There has also, all along, been discussion of GNUmed taking advantage of 
calendaring already being performed in other applications. For example, I 
believe that if people were running

        KDE / konsolekalendar

then one of GNUmed' plugins could load entries from that file and potentially 
bring patients into focus through name matching.

Another idea was to be able to load and parse Google or ical format files.

Nowadays, patients are increasingly wanting to make their appointments based on 
a knowledge of what openings are available.

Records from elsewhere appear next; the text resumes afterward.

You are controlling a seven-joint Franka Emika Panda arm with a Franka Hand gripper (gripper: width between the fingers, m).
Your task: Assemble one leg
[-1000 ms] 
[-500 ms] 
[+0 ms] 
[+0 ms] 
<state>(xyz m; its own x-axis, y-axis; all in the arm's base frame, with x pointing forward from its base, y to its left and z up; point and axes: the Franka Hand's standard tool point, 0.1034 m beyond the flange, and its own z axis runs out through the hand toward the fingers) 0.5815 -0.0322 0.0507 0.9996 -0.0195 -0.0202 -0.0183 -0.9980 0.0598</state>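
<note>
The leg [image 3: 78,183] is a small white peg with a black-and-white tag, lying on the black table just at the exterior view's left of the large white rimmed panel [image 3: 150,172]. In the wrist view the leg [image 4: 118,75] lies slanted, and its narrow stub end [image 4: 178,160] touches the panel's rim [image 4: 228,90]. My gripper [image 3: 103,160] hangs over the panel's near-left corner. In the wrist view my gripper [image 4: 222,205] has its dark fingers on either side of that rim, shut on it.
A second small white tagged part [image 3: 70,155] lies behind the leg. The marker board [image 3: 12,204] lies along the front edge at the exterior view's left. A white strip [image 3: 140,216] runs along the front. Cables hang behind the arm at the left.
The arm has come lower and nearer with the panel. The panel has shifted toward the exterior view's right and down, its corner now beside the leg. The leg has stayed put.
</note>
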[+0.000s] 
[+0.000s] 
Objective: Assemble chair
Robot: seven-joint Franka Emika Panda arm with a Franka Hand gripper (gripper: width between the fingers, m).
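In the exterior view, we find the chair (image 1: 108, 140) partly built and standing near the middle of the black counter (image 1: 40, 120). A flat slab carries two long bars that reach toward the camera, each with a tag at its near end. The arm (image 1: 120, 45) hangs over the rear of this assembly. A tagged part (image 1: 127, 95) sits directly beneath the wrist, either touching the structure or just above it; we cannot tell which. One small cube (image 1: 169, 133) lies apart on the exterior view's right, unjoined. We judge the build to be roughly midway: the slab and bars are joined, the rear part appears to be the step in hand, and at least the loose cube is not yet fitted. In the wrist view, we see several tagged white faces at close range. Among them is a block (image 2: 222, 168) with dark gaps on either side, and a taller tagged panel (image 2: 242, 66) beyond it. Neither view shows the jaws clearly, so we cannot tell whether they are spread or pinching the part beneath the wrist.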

This almost makes it desirable for the calendar to be outside GNUmed, with 
GNUmed able to

1) "read" the calendar and
2) perhaps "feed" the calendar with the doctor's availability

I almost suspect some business model exists in an external scheduling app, 
almost like a match-maker

- doctors subscribe either free, or for a small charge, depending on # / volume 
of subscribed patients
- doctors feed availability into the system
- patients who wish such a service pay a subscription fee
- patients can "see" if a particular slot of time, filterable by doctor (one 
doctor, or all in praxis) is
        confirmed for them
        pending confirmation for them
        pending confirmation for someone else
- patient can request one or more (configurable maximum) from among
        available slots
        slots pending confirmation for someone else
- patient can also request cancellations or changes

The doctors and patients would each need to be able to subscribe to this 

The patient account might need to be able to store a parameter to assist 
linkage (the gnumed pk for their record, or a hash thereof)

A doctor should avoid to have to manage too many different calendars. 
Therefore, if they would use such an external calendar, they might need also 
need to input, into it, the appointments of the patients who have no desire to 
manager their appointments.

The above maybe needs a revenue sharing model, where the praxis pays a base 
price for the service, and patients who then subscribe to the service provide 
revenue that is split between the praxis and the service provider.